Youth Rising - How Young People Are Leading the Charge to End Food Waste


Students carrying crates of surplus food from an event to donate, showing community engagement in food recovery efforts.
Youth Rising  -  How Young People Are Leading the Charge to End Food Waste

When it comes to making a difference, young people are showing that bold action doesn’t need to wait. In “Act Now: Join Young People in the Fight to End Food Waste”, Regina Harmon from Food Tank spotlights how student-led groups, community initiatives, and policy changes are converging to tackle one of the biggest inefficiencies in our food system: food waste.

Why Youth Leadership Matters

Food waste isn’t just a problem of inefficiency - it’s a moral, climate, and social issue. Harmful both to people who go hungry and to the planet through wasted resources and emissions. Yet, many of the forces driving change are emerging from younger generations. Regina Harmon describes how the Food Recovery Network (FRN) - a student-led organization in the U.S. - has been recovering surplus food from across the supply chain and donating it to those in need.
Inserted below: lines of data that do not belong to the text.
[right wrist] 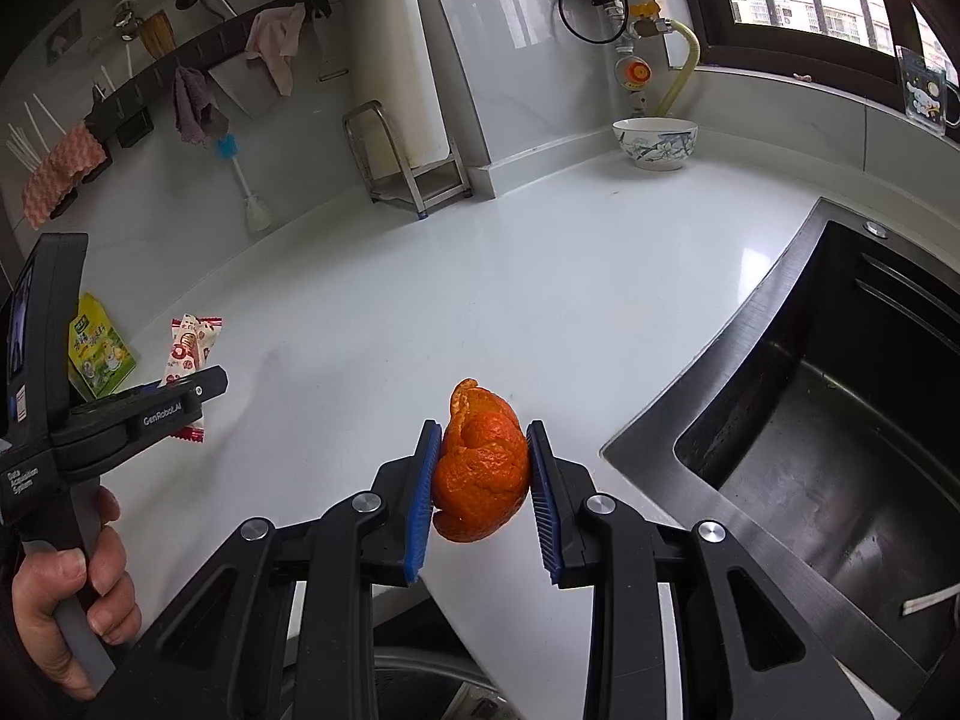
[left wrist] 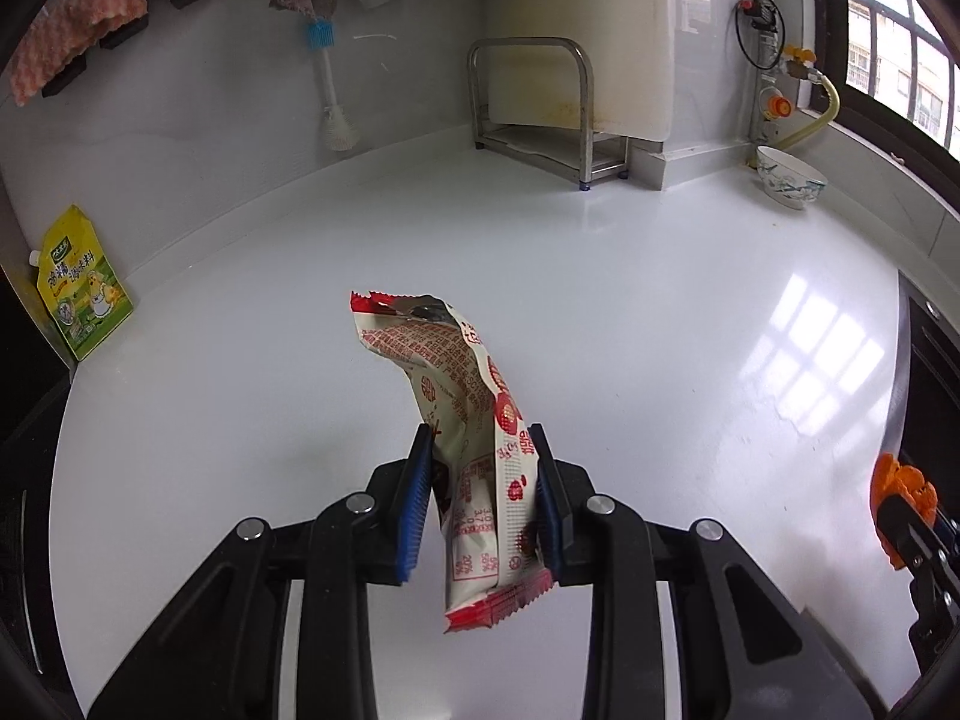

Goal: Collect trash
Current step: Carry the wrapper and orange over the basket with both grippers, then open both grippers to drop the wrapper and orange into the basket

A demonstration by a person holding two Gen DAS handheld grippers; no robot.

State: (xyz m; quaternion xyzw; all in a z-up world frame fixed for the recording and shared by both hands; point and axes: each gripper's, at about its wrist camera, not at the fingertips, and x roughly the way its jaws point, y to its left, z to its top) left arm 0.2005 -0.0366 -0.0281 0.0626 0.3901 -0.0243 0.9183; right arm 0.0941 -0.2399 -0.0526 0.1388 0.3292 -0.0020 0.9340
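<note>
My left gripper (left wrist: 483, 456) is shut on a red-and-white snack wrapper (left wrist: 462, 420) and holds it above the white counter (left wrist: 630, 330). The wrapper stands up between the blue pads and bends left at its top. My right gripper (right wrist: 483, 444) is shut on an orange peel (right wrist: 480, 468) and holds it over the counter's front edge. The right wrist view shows the left gripper (right wrist: 198, 390) at the left with the wrapper (right wrist: 189, 354) in it. The left wrist view shows the peel (left wrist: 900, 492) at the far right edge.
A yellow-green seasoning pouch (left wrist: 84, 288) leans on the wall at the left. A patterned bowl (right wrist: 654, 141) sits by the window. A steel rack (left wrist: 540, 114) stands at the back. A dark sink (right wrist: 840, 450) lies to the right. Cloths and a brush hang on the wall.
</note>
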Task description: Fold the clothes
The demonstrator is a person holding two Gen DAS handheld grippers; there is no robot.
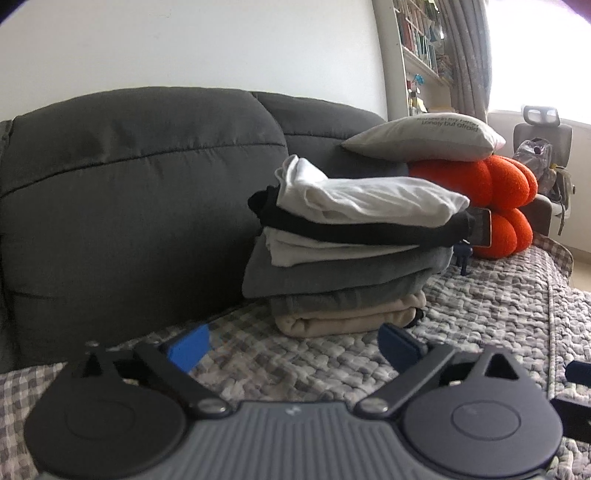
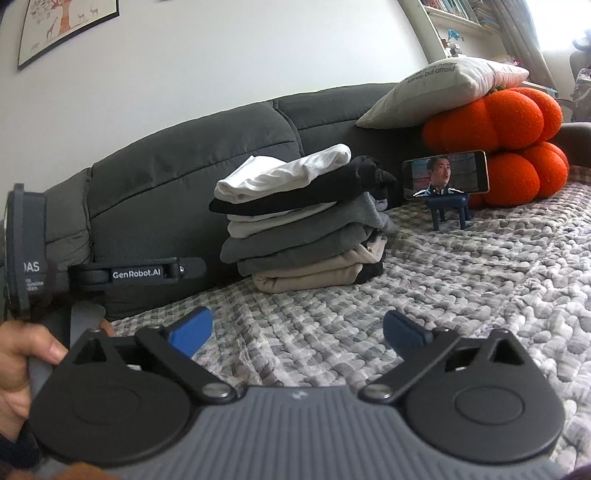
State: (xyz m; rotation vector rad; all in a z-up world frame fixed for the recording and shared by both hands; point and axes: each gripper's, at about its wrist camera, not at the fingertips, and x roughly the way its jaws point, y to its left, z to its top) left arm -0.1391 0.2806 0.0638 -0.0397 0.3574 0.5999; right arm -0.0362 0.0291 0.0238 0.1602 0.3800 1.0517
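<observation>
Stack of folded clothes (image 1: 347, 251), resting on a grey-and-white quilted cover (image 1: 480, 317) and set against the dark grey sofa backrest (image 1: 140, 192). From the top: a white garment (image 1: 362, 199), a black garment (image 1: 354, 229), a pale layer, grey layers, and a beige garment (image 1: 347, 317) at the base. Edges are roughly aligned; the white piece lies slightly askew.

Beyond the stack, a phone (image 2: 445, 175) with a lit screen stands on a small blue stand (image 2: 448, 210), just in front of two stacked orange cushions (image 2: 509, 136). A pale pillow (image 2: 443, 92) with printed lettering lies on top of the cushions. A bookshelf (image 1: 421, 40) and curtain (image 1: 469, 55) stand beyond; a framed picture (image 2: 62, 26) hangs on the wall.

Left tongs (image 1: 295, 347): blue-tipped fingers spread wide, nothing between them, above the cover in front of the stack. Right tongs (image 2: 299, 332): likewise spread wide and empty, near the stack. A hand (image 2: 22, 354) grips a handle at the left edge of the right wrist view.
</observation>
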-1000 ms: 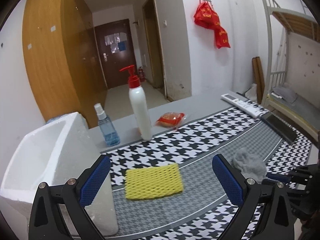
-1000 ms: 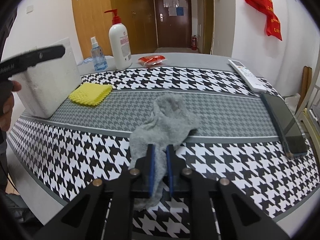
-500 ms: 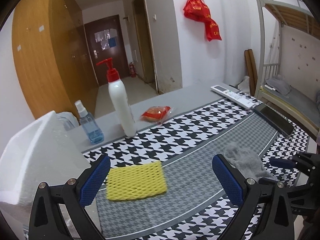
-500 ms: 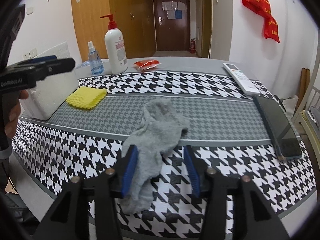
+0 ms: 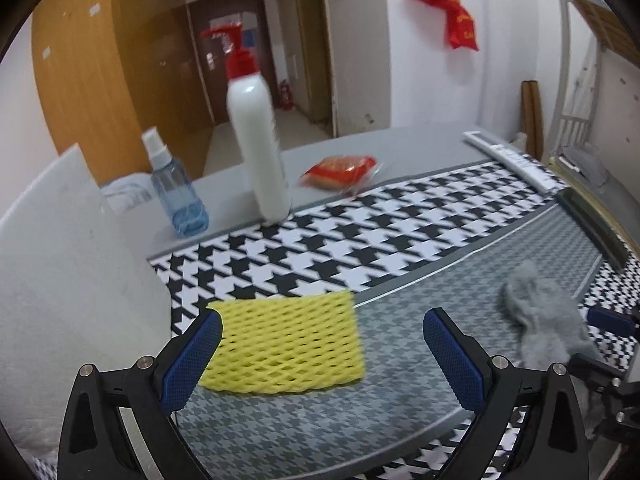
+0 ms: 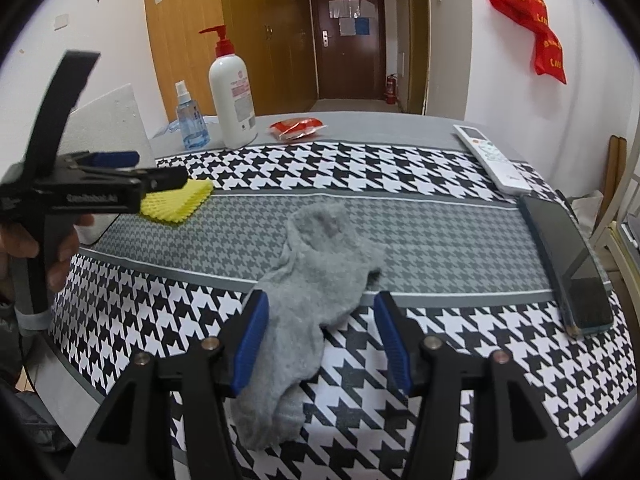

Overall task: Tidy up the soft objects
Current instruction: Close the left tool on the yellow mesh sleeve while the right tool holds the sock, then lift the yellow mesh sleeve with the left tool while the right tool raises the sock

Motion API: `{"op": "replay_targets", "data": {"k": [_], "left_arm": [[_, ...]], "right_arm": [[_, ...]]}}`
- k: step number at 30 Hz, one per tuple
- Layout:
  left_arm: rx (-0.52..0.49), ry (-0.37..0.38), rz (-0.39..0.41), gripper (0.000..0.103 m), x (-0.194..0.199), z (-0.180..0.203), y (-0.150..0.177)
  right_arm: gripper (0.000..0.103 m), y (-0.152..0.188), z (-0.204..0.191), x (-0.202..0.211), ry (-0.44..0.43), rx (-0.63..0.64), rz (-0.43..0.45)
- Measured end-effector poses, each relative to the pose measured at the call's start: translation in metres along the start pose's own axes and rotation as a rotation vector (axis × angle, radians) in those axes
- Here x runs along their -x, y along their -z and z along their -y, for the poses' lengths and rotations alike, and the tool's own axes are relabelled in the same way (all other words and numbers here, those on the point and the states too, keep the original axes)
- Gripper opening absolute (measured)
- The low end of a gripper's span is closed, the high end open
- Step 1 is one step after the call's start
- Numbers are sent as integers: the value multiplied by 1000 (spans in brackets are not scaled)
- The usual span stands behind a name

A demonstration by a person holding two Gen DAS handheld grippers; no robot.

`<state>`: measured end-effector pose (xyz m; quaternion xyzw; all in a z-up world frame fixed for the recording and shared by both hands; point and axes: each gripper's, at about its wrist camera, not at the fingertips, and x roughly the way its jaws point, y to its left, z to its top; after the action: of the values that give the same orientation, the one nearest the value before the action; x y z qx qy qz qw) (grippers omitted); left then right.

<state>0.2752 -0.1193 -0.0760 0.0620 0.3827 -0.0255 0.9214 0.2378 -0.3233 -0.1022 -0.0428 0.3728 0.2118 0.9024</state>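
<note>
Sock let go, left gripper parked over the yellow foam net

Left wrist view: the left gripper [image 5: 322, 354] has its jaws spread wide with nothing pinched. The yellow foam net [image 5: 288, 344] lies flat on the houndstooth table mat [image 5: 360, 236] between the blue pads [image 5: 194, 360], nearer the left one, right beside the white foam box [image 5: 68, 280]. Behind it stand a blue spray bottle [image 5: 178, 196] and a white pump bottle [image 5: 256, 148], with a red snack packet [image 5: 342, 168] nearby. The grey sock [image 5: 540, 320] is off to the right.

Right wrist view: the right gripper [image 6: 322, 340] has just been opening its jaws. The sock [image 6: 312, 292] lies loose on the mat between the pads, not squeezed. A remote [image 6: 490, 158] and a phone [image 6: 566, 264] lie along the right edge. A hand [image 6: 36, 248] holds the left gripper [image 6: 132, 172] above the foam net [image 6: 180, 204].
</note>
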Motion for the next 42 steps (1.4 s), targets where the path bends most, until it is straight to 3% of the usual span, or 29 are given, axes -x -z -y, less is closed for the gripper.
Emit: {"op": "replay_targets", "data": {"k": [7, 13, 16, 19, 31, 38, 42], "left_arm": [[16, -31, -40, 100, -21, -7, 3], [42, -22, -78, 92, -34, -14, 7], [43, -27, -79, 90, -37, -15, 8], [50, -22, -109, 85, -46, -18, 10], [59, -11, -106, 78, -47, -20, 10], [62, -40, -88, 47, -41, -25, 11], [64, -49, -80, 33, -38, -29, 13]], "right_arm": [[62, -4, -2, -5, -11, 18, -11], [63, -8, -4, -7, -16, 33, -19], [70, -11, -5, -9, -6, 49, -24], [71, -12, -8, -12, -28, 63, -28], [71, -10, -14, -33, -11, 106, -108], [67, -10, -16, -34, 1, 99, -119], [44, -10, -19, -30, -6, 100, -123]]}}
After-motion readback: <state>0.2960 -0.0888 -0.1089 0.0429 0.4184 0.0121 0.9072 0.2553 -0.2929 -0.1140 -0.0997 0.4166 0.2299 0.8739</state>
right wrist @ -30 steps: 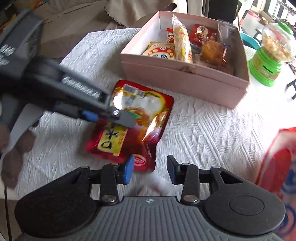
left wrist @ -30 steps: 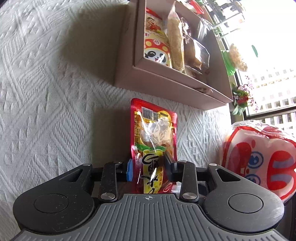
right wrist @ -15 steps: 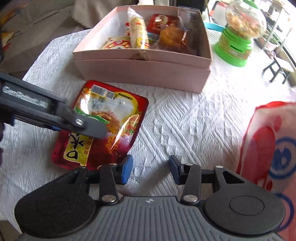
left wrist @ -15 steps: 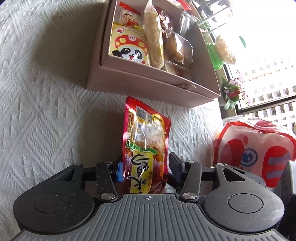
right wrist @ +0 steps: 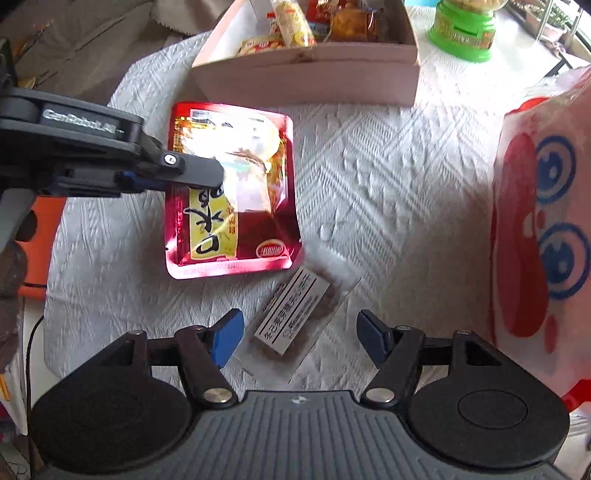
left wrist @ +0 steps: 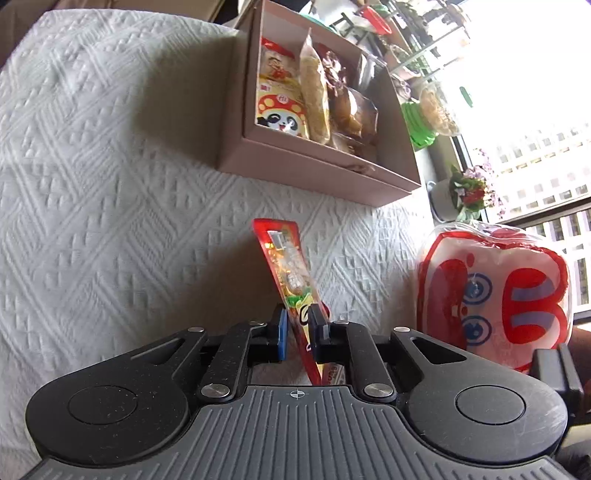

With over 200 chapters at colleges and universities, FRN plays a central role in local food rescue: they help build connections between suppliers, farms, local businesses, and nonprofits, helping shift surplus edible food toward food-insecure communities.

Five Lessons From a Decade of Action

Drawing from ten years of work, Harmon offers five key takeaways for anyone - especially young people - who wants to join or expand the fight against food waste:

1.    Small Changes Can Make Radical Impacts
Something as simple as asking “What will happen to leftover food at this event?” can spark a chain of action. For example, at Super Bowl tailgates, FRN recovered thousands of pounds of food: 12,348 pounds at just two events in one partnership, yielding over 10,000 meals and averting nearly 8 metric tons of CO₂ emissions.

2.    Community Engagement Is Essential
Working with local communities to understand what they need, what’s feasible, and what’s culturally appropriate is critical. A pilot produce market at an elementary school - where surplus farm produce was sold to families at pickup time - became sustainable and locally led after feedback and involvement.

3.    Advocacy Needs to Be Consistent
Policy changes - such as improvements to food donation laws - are important. FRN was involved in refining the
Food Donation Improvement Act (FDIA) and pushing for clarity around donor liability under the Bill Emerson Good Samaritan Law. These changes help reduce legal risk and encourage donation.

4.    Celebrate Successes, Big or Small
Recognition builds energy, morale, and momentum. Celebrating recovered produce, successful events, even small chapters of students making change, helps sustain the movement. This fosters optimism and reminds people why they began.

5.    Even Though It’s Hard, Hope Remains
The work can be emotionally, logistically, and financially taxing. Funding is often limited. Structures that should support food recovery are under-resourced. But the examples of what
is being done, and the growing network of youth and community action, show that progress is possible.

Concrete Steps You Can Take

Harmon doesn’t leave readers without a roadmap. Here are three actionable things anyone - student or not - can do to contribute:

·         Reach Out to Legislators – Support or promote laws that standardize food dates, loosen legal barriers for food donation, or provide incentives for surplus food rescue. Harmon points to reintroduction of the Food Date Labeling Act, which would reduce consumer confusion over “use by” vs “best by” dates.

·         Join or Start Local Coalitions – Check whether your city, county, or school has a food recovery or surplus food rescue strategy. If it doesn’t, ask that it be added to climate action plans or local food-policy bodies.

·         Personal / Event Level Commitments – For events, gatherings, or even day-to-day meals, plan for leftover food: use “to-go” options, organize with local food recovery groups, donate what you can rather than throwing it away.

Why This Matters to Everyone

Food waste isn’t just a problem for charities or environmentalists - it touches everyone. When food is wasted:

·         Resources like water, land, labor, and energy are wasted too.

·         Greenhouse gases are emitted from decomposition.

·         Food that could have alleviated hunger or nutrition inequality is lost.

Youth-led models like FRN illustrate not only that solutions exist, but that they can be scaled, replicated, and adapted to many places. If more people, governments, institutions, and businesses take part, the cumulative effect could be transformative.